## Problem to solve
Go through the data below and transcribe it exactly. Omit the images.
-- Opening Marker --
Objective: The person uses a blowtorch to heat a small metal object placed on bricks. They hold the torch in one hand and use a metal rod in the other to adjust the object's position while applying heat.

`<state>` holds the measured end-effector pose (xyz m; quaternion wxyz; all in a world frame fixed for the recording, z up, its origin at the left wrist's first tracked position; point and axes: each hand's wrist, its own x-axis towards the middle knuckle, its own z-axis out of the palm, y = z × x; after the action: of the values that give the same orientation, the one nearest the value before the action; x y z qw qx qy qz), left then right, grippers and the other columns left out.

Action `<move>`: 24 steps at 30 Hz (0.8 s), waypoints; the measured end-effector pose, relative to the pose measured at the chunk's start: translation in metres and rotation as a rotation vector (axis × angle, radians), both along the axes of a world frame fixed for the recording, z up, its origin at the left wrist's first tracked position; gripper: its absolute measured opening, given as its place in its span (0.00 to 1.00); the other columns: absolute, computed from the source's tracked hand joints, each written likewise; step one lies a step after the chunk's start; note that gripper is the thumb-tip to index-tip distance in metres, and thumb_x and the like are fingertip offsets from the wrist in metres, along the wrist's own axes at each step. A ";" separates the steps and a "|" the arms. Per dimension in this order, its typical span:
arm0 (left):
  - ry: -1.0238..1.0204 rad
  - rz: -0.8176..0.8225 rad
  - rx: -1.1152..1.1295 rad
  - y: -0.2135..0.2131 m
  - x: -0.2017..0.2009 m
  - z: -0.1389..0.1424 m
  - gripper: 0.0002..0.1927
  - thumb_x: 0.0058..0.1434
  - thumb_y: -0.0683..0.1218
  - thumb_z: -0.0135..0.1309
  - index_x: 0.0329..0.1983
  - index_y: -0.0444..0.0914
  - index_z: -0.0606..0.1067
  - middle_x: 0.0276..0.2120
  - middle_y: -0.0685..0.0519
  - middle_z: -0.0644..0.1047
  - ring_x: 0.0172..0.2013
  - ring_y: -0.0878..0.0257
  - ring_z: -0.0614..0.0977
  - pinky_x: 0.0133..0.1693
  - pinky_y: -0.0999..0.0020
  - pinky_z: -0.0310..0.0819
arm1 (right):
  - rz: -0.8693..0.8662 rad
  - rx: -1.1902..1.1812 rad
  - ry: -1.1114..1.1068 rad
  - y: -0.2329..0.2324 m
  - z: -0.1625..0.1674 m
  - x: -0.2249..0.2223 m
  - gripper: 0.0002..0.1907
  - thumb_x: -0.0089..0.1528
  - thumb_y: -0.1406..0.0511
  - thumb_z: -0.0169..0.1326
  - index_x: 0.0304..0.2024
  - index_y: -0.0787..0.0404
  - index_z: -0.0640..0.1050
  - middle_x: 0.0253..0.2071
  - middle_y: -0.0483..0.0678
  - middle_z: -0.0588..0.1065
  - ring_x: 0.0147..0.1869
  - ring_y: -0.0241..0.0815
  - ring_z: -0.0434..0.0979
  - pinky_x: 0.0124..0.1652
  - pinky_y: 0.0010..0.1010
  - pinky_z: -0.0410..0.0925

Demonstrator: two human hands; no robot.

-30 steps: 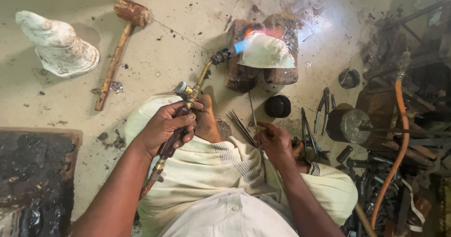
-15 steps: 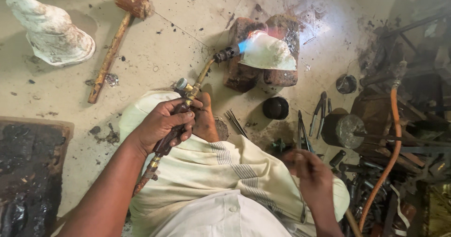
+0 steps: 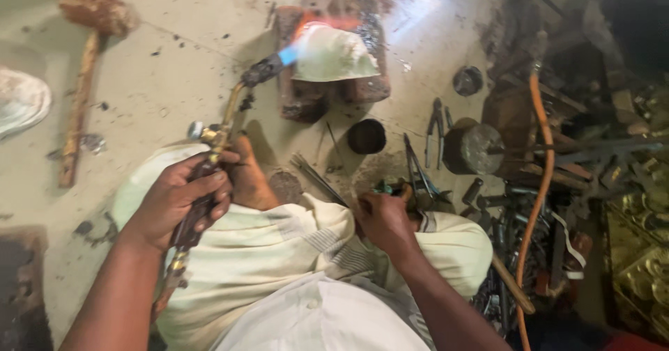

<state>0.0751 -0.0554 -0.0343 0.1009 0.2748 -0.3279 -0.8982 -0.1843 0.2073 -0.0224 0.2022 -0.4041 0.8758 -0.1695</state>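
**Lighting and image quality**

Soft, even light on the pale floor (image 3: 174, 65). Torch flame (image 3: 289, 53) glows blue, with orange glare behind it and a washed-out patch at upper centre. Right edge falls dark. Overall slight motion blur; the mallet (image 3: 87, 79) and frame corners are smeared.

Concrete floor (image 3: 174, 72): wooden mallet (image 3: 83, 79), bricks (image 3: 327, 93), small cup (image 3: 366, 136), pliers (image 3: 435, 128).
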 end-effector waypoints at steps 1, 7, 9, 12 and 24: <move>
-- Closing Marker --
## Your solution
Objective: The person uses a blowtorch to heat a small metal object placed on bricks. They hold the torch in one hand and use a metal rod in the other to adjust the object's position while applying heat.

`<state>` holds the measured end-effector pose (xyz m; quaternion wxyz; all in a world frame fixed for the recording, z up, its origin at the left wrist's first tracked position; point and axes: each hand's wrist, its own x-axis towards the middle knuckle, its own z-axis out of the palm, y = z × x; after the action: of the values that give the same orientation, the one nearest the value before the action; x y z qw qx qy qz), left then right, grippers and the other columns left out.

Action `<move>`: 24 steps at 30 Hz (0.8 s), waypoints; the measured end-effector pose, relative to the pose measured at the chunk's start: translation in metres and rotation as a rotation vector (axis × angle, radians), both along the axes of a world frame fixed for the recording, z up, its origin at the left wrist's first tracked position; gripper: its absolute measured opening, given as its place in its span (0.00 to 1.00); the other columns: absolute, computed from the source's tracked hand joints, each written likewise; step one lies a step after the chunk's start; note that gripper is the thumb-tip to index-tip distance in metres, and thumb_x and the like are fingertip offsets from the wrist in metres, along the wrist's own axes at each step. A ";" separates the steps and a "|" the arms. Per dimension in this order, its typical span:
arm0 (left):
  - ry: -1.0238..1.0204 rad
  - rz: -0.8176..0.8225 rad
  - rx: -1.1152..1.1295 rad
  - y: -0.2135..0.2131 m
  - x: -0.2017..0.2009 m
  - z: -0.1389..0.1424 m
  - gripper: 0.0002..0.1927
  - thumb_x: 0.0058..0.1434
  - thumb_y: -0.0683..0.1218
  - thumb_z: -0.0135..0.1309
  - index_x: 0.0329..0.1983
  - index_y: -0.0444..0.0914
  - index_z: -0.0606..0.1067
  - middle_x: 0.0276..0.2120
  - middle_y: -0.0685..0.0519
  - middle_z: -0.0644..0.1047
  - ring_x: 0.0172..0.2013
  - ring_y: -0.0878..0.0257
  - ring_z: -0.0614..0.0977
  - pinky_x: 0.0133..0.1693
  - pinky_y: -0.0999..0.0020
  - pinky_z: -0.0310..0.0819
arm1 (right):
  - rz: -0.8693..0.8662 rad
  - rx: -1.1902..1.1812 rad
  - ry: -1.1114..1.1068 rad
  - y: -0.2329..0.2324 m
  - z: -0.1625..0.1674 m
  - x: -0.2249..0.2223 m
  - gripper: 0.0002..0.1907
  - thumb_x: -0.0089..0.1528
  - thumb_y: -0.1406..0.0511
  - thumb_z: -0.0169..0.1326
  - index_x: 0.0304..0.2024
  - index_y: -0.0787..0.0404
  - index_z: -0.0640..0.1050
  - middle_x: 0.0253..0.2071
  - middle_y: -0.0483..0.0678
  - middle_z: -0.0588..0.1065
  - ring_x: 0.0147..0.1869
  - ring_y: -0.0241..0.0815
  - ring_z: -0.0434..0.0979
  - pinky_x: 0.0124..0.1652
  - pinky_y: 0.0010..0.1010
  - pinky_z: -0.0410..0.0925

Demonstrator: two human hands; no robot.

-30 steps: 
-15 steps: 
+0 steps: 

<state>0.0751 -0.0554 -0.0343 0.1009 0.2748 -0.3279 -0.8982 -0.1843 0.2073 -0.0224 0.2022 -0.4041 0.8758 -0.1695</state>
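**Lighting and image quality**

Soft, even light on the pale floor (image 3: 174, 65). Torch flame (image 3: 289, 53) glows blue, with orange glare behind it and a washed-out patch at upper centre. Right edge falls dark. Overall slight motion blur; the mallet (image 3: 87, 79) and frame corners are smeared.

Concrete floor (image 3: 174, 72): wooden mallet (image 3: 83, 79), bricks (image 3: 327, 93), small cup (image 3: 366, 136), pliers (image 3: 435, 128).
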 end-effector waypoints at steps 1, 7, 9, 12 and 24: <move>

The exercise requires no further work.